In [None]:
import os
import openai
import pandas as pd
from sklearn.metrics import classification_report, accuracy_score, confusion_matrix

# Ensure your OpenAI API key is set in the environment
openai.api_key = os.getenv("OPENAI_API_KEY")

In [None]:
df = pd.read_csv('labeled.csv')
df

In [None]:
SYSTEM_PROMPT = f"""Categorize the email below into exactly one of the following categories:

    Internship — only if it contains an update about the status of my internship applications (e.g., interview invitations, rejections, offers). Application confirmation or acknowledgment emails such as "Thank you for applying", "Thank you for your interest", "Thank you for your application", or "Your application is under review" is considered Irrelevant.
    
    Canvas — only if it announces a grade release for an assignment, quiz, exam, or important information regarding the courses.
    
    Personal — only if the message is personally written to me and is NOT spam, automated, or promotional.
    
    Irrelevant — anything else.
    
    Respond with ONLY the category name."""

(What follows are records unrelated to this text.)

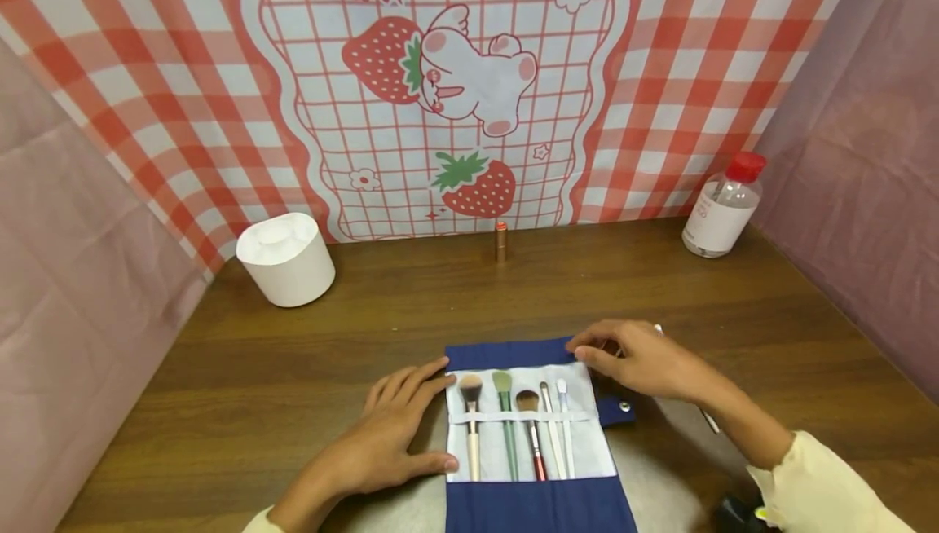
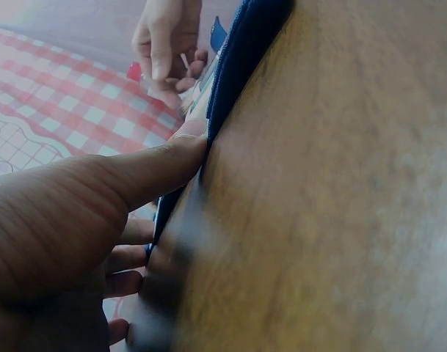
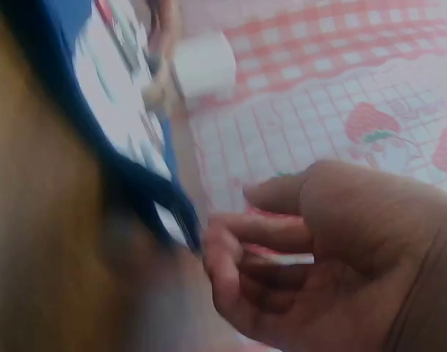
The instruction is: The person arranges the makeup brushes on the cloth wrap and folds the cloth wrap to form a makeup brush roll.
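A navy fabric brush roll lies unfolded on the table. Its white lining holds several makeup brushes under an elastic band, among them a cream-handled brush, a green brush and a red-handled brush. Along the roll's left edge rests my left hand, fingers extended; in the left wrist view its thumb presses that edge. My right hand is at the top right corner, fingertips touching the navy flap. Loosely bent fingers, thumb apart, show in the blurred right wrist view.
A slim white stick lies partly hidden beneath my right forearm. At the back stand a white container, a small copper-coloured tube and a red-capped bottle. Behind them hangs a strawberry-print cloth. A dark object sits at lower right.
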Available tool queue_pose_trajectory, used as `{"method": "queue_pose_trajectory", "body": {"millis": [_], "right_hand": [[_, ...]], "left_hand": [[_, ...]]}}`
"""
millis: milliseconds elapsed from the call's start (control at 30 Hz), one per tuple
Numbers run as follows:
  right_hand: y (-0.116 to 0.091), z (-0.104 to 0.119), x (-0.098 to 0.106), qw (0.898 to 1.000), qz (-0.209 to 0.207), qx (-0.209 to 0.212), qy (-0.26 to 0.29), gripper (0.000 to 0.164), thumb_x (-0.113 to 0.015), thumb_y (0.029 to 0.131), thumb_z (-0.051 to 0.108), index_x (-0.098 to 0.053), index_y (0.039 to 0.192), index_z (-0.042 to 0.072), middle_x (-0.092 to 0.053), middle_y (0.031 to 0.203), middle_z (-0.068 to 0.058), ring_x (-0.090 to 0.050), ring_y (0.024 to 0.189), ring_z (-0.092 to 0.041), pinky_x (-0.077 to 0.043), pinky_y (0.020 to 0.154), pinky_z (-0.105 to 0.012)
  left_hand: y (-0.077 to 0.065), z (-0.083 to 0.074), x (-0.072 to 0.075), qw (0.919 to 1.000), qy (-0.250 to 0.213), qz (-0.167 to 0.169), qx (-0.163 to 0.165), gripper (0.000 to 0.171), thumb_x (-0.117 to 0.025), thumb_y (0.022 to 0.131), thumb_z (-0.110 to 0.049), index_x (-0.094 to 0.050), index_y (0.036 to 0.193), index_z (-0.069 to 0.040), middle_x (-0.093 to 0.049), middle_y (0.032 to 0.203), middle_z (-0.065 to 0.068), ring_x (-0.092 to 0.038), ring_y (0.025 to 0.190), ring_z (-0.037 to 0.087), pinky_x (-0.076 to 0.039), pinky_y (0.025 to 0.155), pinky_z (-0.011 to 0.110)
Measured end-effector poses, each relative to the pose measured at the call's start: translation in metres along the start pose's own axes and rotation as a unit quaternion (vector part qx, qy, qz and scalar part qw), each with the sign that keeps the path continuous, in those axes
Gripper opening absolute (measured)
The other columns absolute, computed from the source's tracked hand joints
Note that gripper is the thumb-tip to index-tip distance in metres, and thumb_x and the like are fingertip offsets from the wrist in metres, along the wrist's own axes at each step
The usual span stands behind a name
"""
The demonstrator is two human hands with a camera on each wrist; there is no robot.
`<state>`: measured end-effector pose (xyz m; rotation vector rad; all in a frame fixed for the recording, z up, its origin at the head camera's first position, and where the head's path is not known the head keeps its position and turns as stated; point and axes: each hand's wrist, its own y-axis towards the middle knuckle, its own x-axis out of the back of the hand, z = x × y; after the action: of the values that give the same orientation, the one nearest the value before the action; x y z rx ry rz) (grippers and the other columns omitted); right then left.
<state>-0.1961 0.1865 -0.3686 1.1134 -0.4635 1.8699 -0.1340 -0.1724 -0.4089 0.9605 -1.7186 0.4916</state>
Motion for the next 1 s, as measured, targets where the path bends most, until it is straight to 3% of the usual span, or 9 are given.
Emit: {"method": "queue_pose_trajectory", "body": {"millis": [100,167,367,500,767,867,1000], "right_hand": [[-0.005,-0.013,0.017,0.992,-0.065,-0.048,-0.100,0.016,-0.061,0.089,0.026,-0.067,0.096,0.012,-0.061,0.078,0.007,-0.055,0.068,-0.009,-0.045,0.058,-0.029],[-0.011,-0.024,0.027,0.981,-0.081,-0.093,-0.151,0.014,-0.063,0.087,0.024,-0.064,0.092,0.010,-0.057,0.072,0.005,-0.052,0.064,-0.011,-0.042,0.055,-0.032],[-0.028,-0.049,0.041,0.961,-0.043,-0.193,-0.194,0.019,-0.066,0.083,0.029,-0.056,0.075,0.015,-0.054,0.067,0.000,-0.054,0.063,-0.025,-0.040,0.052,-0.044],[-0.030,-0.054,0.039,0.961,-0.037,-0.201,-0.185,0.019,-0.066,0.082,0.027,-0.055,0.072,0.016,-0.053,0.066,0.001,-0.052,0.063,-0.025,-0.039,0.053,-0.044],[-0.024,-0.056,0.038,0.973,-0.079,-0.155,-0.154,0.015,-0.063,0.084,0.023,-0.063,0.087,0.008,-0.058,0.070,0.005,-0.053,0.064,-0.015,-0.042,0.057,-0.036],[-0.018,-0.052,0.043,0.978,-0.105,-0.141,-0.110,0.017,-0.062,0.086,0.022,-0.063,0.091,0.006,-0.061,0.073,0.003,-0.055,0.058,-0.011,-0.043,0.053,-0.030],[-0.008,-0.046,0.049,0.979,-0.132,-0.152,-0.013,0.024,-0.059,0.089,0.028,-0.062,0.098,0.006,-0.064,0.079,-0.005,-0.060,0.054,-0.012,-0.048,0.048,-0.028]], "left_hand": [[0.001,0.000,0.000,1.0000,-0.001,-0.002,-0.001,0.089,-0.059,0.074,-0.066,-0.030,0.144,-0.021,-0.015,0.153,-0.003,-0.018,0.134,0.022,-0.015,0.102,0.051],[0.001,0.000,0.000,1.0000,-0.002,-0.002,-0.002,0.089,-0.060,0.074,-0.066,-0.030,0.144,-0.020,-0.016,0.153,-0.003,-0.018,0.134,0.022,-0.015,0.102,0.051],[0.002,0.000,0.000,1.0000,-0.004,-0.001,-0.006,0.089,-0.060,0.074,-0.066,-0.030,0.144,-0.020,-0.015,0.153,-0.003,-0.018,0.134,0.021,-0.014,0.102,0.050],[0.001,0.000,0.000,1.0000,-0.006,0.000,-0.003,0.089,-0.060,0.074,-0.066,-0.029,0.145,-0.021,-0.015,0.153,-0.003,-0.018,0.134,0.021,-0.013,0.102,0.050],[0.002,0.001,0.000,1.0000,-0.004,0.003,0.000,0.090,-0.059,0.074,-0.067,-0.029,0.145,-0.021,-0.014,0.153,-0.004,-0.017,0.134,0.020,-0.014,0.102,0.050],[0.002,0.001,0.000,1.0000,-0.005,0.005,0.000,0.090,-0.059,0.074,-0.067,-0.028,0.145,-0.021,-0.014,0.153,-0.004,-0.017,0.134,0.021,-0.013,0.103,0.051],[0.001,0.001,0.000,1.0000,-0.006,0.005,0.001,0.090,-0.059,0.074,-0.067,-0.028,0.145,-0.021,-0.013,0.153,-0.004,-0.017,0.134,0.022,-0.013,0.102,0.051]]}}
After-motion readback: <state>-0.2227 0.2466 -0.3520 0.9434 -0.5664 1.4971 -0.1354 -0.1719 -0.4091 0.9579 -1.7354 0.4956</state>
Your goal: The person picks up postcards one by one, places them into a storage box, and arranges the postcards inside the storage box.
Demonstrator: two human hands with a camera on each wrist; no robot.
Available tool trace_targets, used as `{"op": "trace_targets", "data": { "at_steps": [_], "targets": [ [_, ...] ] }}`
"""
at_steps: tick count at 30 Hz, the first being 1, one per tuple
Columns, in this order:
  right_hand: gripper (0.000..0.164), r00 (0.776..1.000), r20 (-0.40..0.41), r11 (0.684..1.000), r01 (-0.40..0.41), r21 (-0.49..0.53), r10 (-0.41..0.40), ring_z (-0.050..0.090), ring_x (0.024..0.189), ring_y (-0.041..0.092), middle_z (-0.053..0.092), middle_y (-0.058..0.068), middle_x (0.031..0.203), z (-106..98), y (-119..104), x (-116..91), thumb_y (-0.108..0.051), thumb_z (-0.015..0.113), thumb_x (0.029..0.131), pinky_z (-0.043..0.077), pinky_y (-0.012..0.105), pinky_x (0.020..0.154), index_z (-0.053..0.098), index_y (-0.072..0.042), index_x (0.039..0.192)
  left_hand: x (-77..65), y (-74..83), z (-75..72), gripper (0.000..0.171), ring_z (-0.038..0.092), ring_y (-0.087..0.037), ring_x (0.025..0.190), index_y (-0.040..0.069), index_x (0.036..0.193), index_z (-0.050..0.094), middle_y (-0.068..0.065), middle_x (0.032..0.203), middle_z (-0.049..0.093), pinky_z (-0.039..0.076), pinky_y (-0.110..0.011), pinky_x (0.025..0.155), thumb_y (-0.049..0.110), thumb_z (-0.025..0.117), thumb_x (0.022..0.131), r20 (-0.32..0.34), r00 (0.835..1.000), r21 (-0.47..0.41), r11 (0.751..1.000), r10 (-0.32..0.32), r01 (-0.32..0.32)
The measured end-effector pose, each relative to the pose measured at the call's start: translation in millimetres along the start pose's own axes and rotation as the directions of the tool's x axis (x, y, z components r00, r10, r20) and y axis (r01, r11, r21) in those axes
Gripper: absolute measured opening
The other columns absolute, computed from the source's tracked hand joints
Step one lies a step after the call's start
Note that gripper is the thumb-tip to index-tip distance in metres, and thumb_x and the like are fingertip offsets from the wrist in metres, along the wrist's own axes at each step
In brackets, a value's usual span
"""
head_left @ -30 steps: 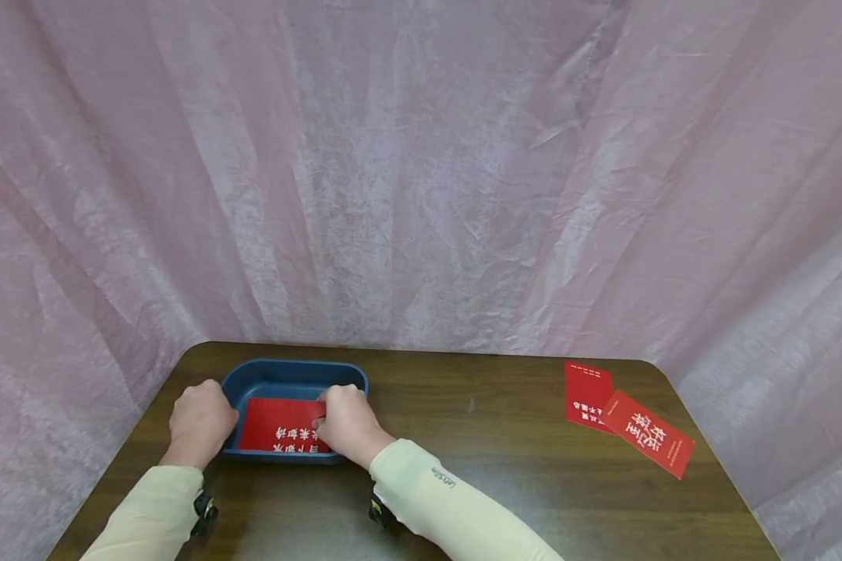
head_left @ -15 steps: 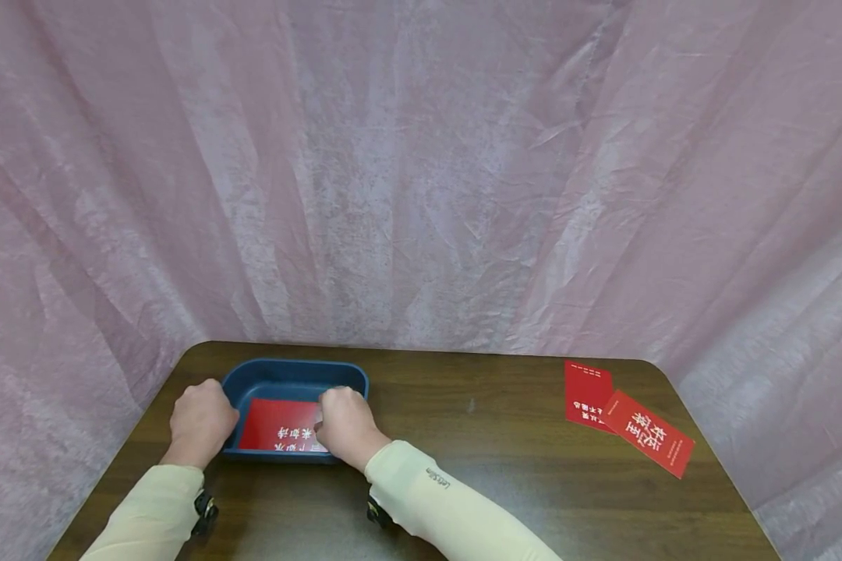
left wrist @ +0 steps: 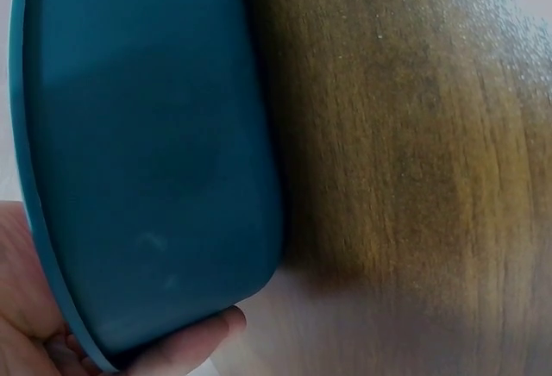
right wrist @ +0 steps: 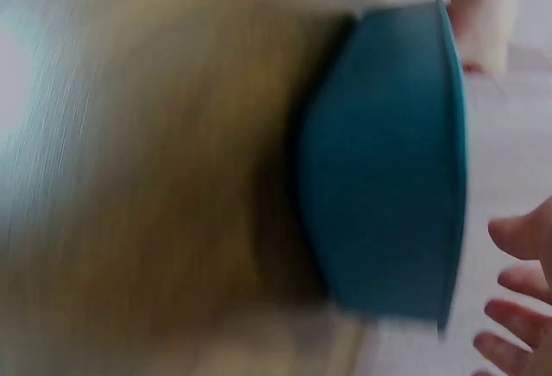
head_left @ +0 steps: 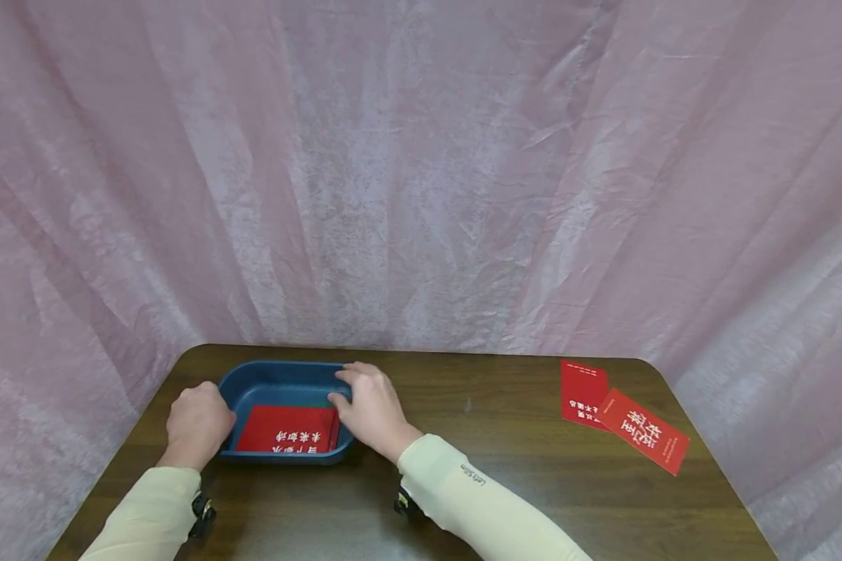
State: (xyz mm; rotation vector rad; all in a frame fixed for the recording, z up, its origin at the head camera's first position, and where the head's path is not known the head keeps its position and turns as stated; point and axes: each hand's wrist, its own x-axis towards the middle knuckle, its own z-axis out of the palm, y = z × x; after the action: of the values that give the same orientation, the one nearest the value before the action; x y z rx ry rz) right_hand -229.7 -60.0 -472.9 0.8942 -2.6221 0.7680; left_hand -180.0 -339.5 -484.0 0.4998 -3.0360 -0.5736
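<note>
A dark blue plastic tray (head_left: 281, 374) sits at the left of the table, with red cards (head_left: 288, 428) bearing white characters stacked flat inside its near part. At the tray's left end, my left hand (head_left: 199, 425) grips the rim; the left wrist view shows the thumb (left wrist: 194, 339) against the outer wall. My right hand (head_left: 375, 409) hovers over the right end, holding nothing. Its fingers are spread in the right wrist view, with a gap between the fingertips (right wrist: 509, 228) and the tray's rim.
Far to the right, two more red cards overlap: an upright one (head_left: 582, 389) and a slanted one (head_left: 644, 431). The brown wooden table (head_left: 477, 452) has a pink curtain (head_left: 421, 195) hanging behind it.
My right hand has let go of the red card, which now lies flat in the tray, and has moved right with its fingers spread. The left hand has kept its hold on the rim.
</note>
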Motion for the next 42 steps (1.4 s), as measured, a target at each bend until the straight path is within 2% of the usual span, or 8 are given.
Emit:
{"op": "trace_targets", "data": {
  "at_steps": [6, 11, 16, 23, 28, 31, 34, 42],
  "targets": [
    [0.04, 0.978, -0.159, 0.971, -0.165, -0.173, 0.138, 0.046, 0.117, 0.025, 0.057, 0.005, 0.121, -37, 62, -2, -0.035, 0.066, 0.083, 0.03, 0.045, 0.099, 0.063, -0.012, 0.116, 0.2, 0.6, 0.0, 0.021, 0.05, -0.027, 0.053, -0.005, 0.074, 0.055, -0.015, 0.065, 0.052, 0.046, -0.042, 0.045, 0.015, 0.057, 0.08, 0.001, 1.0, 0.001, 1.0, 0.001, -0.001],
    [0.041, 0.922, -0.191, 0.877, -0.381, -0.291, 0.337, 0.043, 0.119, 0.031, 0.053, 0.008, 0.125, -67, 115, -21, -0.036, 0.062, 0.085, 0.024, 0.055, 0.098, 0.061, -0.01, 0.117, 1.2, -0.1, 0.7, 0.021, 0.05, -0.028, 0.054, -0.005, 0.075, 0.055, -0.016, 0.066, 0.052, 0.045, -0.042, 0.045, 0.015, 0.056, 0.08, -0.001, 1.0, -0.001, 1.0, -0.001, 0.001],
    [0.051, 0.829, -0.207, 0.746, -0.558, -0.364, 0.519, 0.041, 0.113, 0.04, 0.051, 0.015, 0.12, -93, 162, -44, -0.041, 0.057, 0.085, 0.023, 0.059, 0.095, 0.055, -0.001, 0.117, 2.7, 0.6, 0.6, 0.023, 0.05, -0.027, 0.054, -0.007, 0.077, 0.055, -0.017, 0.067, 0.052, 0.046, -0.042, 0.045, 0.016, 0.058, 0.079, 0.0, 1.0, -0.002, 1.0, -0.009, 0.009],
    [0.084, 0.639, -0.077, 0.554, -0.715, -0.428, 0.766, 0.018, 0.123, 0.06, 0.025, 0.035, 0.138, -113, 208, -78, -0.05, 0.051, 0.086, 0.015, 0.067, 0.095, 0.029, 0.014, 0.134, 2.9, 1.5, 1.1, 0.021, 0.049, -0.027, 0.053, -0.005, 0.074, 0.054, -0.014, 0.064, 0.051, 0.045, -0.04, 0.045, 0.015, 0.057, 0.079, -0.002, 1.0, -0.005, 1.0, -0.009, 0.009],
    [0.094, 0.542, -0.007, 0.484, -0.756, -0.441, 0.84, 0.017, 0.121, 0.062, 0.019, 0.041, 0.137, -114, 216, -89, -0.056, 0.047, 0.087, 0.018, 0.067, 0.095, 0.02, 0.02, 0.134, 4.3, 1.1, 1.0, 0.021, 0.05, -0.026, 0.052, -0.006, 0.075, 0.054, -0.015, 0.064, 0.051, 0.046, -0.042, 0.045, 0.015, 0.057, 0.079, -0.007, 1.0, 0.003, 1.0, 0.001, -0.001],
    [0.095, 0.528, 0.019, 0.481, -0.758, -0.44, 0.849, 0.02, 0.121, 0.06, 0.022, 0.041, 0.136, -111, 216, -93, -0.058, 0.045, 0.087, 0.02, 0.066, 0.095, 0.019, 0.021, 0.133, 4.3, 0.6, 1.8, 0.022, 0.05, -0.026, 0.052, -0.006, 0.075, 0.054, -0.015, 0.064, 0.051, 0.046, -0.041, 0.044, 0.015, 0.057, 0.079, 0.003, 1.0, 0.005, 1.0, -0.002, 0.002],
    [0.095, 0.545, 0.031, 0.504, -0.75, -0.429, 0.838, 0.02, 0.124, 0.057, 0.022, 0.04, 0.137, -106, 213, -95, -0.058, 0.045, 0.087, 0.021, 0.066, 0.095, 0.018, 0.019, 0.135, 4.3, 0.3, 2.8, 0.022, 0.05, -0.026, 0.052, -0.006, 0.074, 0.054, -0.014, 0.064, 0.051, 0.046, -0.04, 0.044, 0.015, 0.057, 0.08, 0.008, 1.0, 0.002, 1.0, -0.003, 0.003],
    [0.087, 0.7, 0.043, 0.656, -0.644, -0.393, 0.713, 0.02, 0.125, 0.055, 0.025, 0.036, 0.138, -93, 200, -97, -0.051, 0.05, 0.088, 0.023, 0.056, 0.1, 0.018, 0.012, 0.14, 5.1, 1.0, 1.3, 0.022, 0.049, -0.026, 0.052, -0.005, 0.073, 0.054, -0.015, 0.064, 0.051, 0.046, -0.04, 0.044, 0.015, 0.057, 0.08, -0.006, 1.0, 0.004, 1.0, -0.001, 0.001]
  ]
}}
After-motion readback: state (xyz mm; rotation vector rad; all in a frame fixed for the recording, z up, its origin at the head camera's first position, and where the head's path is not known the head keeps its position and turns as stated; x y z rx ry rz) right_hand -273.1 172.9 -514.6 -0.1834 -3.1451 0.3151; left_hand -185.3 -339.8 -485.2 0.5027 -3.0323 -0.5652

def predict_label(text: str, model: str) -> str:
    # make sure text is a plain Python str (not a pandas or numpy object)
    text = str(text)
    messages = [
        {"role": "system",    "content": SYSTEM_PROMPT},
        {"role": "user",      "content": text}
    ]
    payload = {
        "model": model,
        "messages": messages,
        "temperature": 0.0
    }
    # inspect the JSON you’ll send
    resp = openai.chat.completions.create(**payload)
    return resp.choices[0].message.content.strip()


In [None]:
# unit testing
print(predict_label(df['text'][0], FINE_TUNED_MODEL))

In [None]:
# Run Batch Predictions
FINE_TUNED_MODEL = "FINE_TUNE_MODEL_NAME"

preds = []
for text in df['text']:
    preds.append(predict_label(text, FINE_TUNED_MODEL))

df['prediction'] = preds

In [None]:
df = df.rename(columns = {'prediction': 'prediction-fine-tune'})

In [None]:
# Compute Metrics
acc = accuracy_score(df['label'], df['prediction-fine-tune'])
print(f"Overall Accuracy: {acc:.3f}\n")

report = classification_report(df['label'], df['prediction-fine-tune'], output_dict=True, zero_division=0)
report_df = pd.DataFrame(report).transpose()
print("Classification Report:")
report_df

# Display confusion matrix
labels = ["Internship", "Canvas", "Personal", "Irrelavent"]
cm = confusion_matrix(df['label'], df['prediction-fine-tune'], labels=labels)
cm_df = pd.DataFrame(cm, index=labels, columns=labels)
print("\nConfusion Matrix:")
cm_df

In [None]:
# test base line performance
BASE_MODEL = 'gpt-4o-mini'
preds = []
for text in df['text']:
    preds.append(predict_label(text, BASE_MODEL))

df['prediction-baseline'] = preds

In [None]:
df.loc[df['prediction-baseline'] == 'Irrelevant', 'prediction-baseline'] = 'Irrelavent'

In [None]:
# Compute Metrics
acc_base = accuracy_score(df['label'], df['prediction-baseline'])
print(f"Overall Accuracy: {acc:.3f}\n")

# Display confusion matrix
labels = ["Internship", "Canvas", "Personal", "Irrelavent"]
cm = confusion_matrix(df['label'], df['prediction-baseline'], labels=labels)
cm_df = pd.DataFrame(cm, index=labels, columns=labels)
print("\nConfusion Matrix for base model (4o-mini):")
cm_df

In [None]:
print(f'Overall accuracy increase: {((acc - acc_base) / acc_base * 100):.3f}%')

In [None]:
print(f'Decrease in misclassified data: {(((23+7) - (2+2)) / (23+7) * 100):.3f}%')

## Conclusions: 

Fine-tuning is effective as it:
- Increased overall accuracy by 16.774%
- Decreased misclassified data by 86.667%

Also verified my intuition of getting a lot of false Internship updates.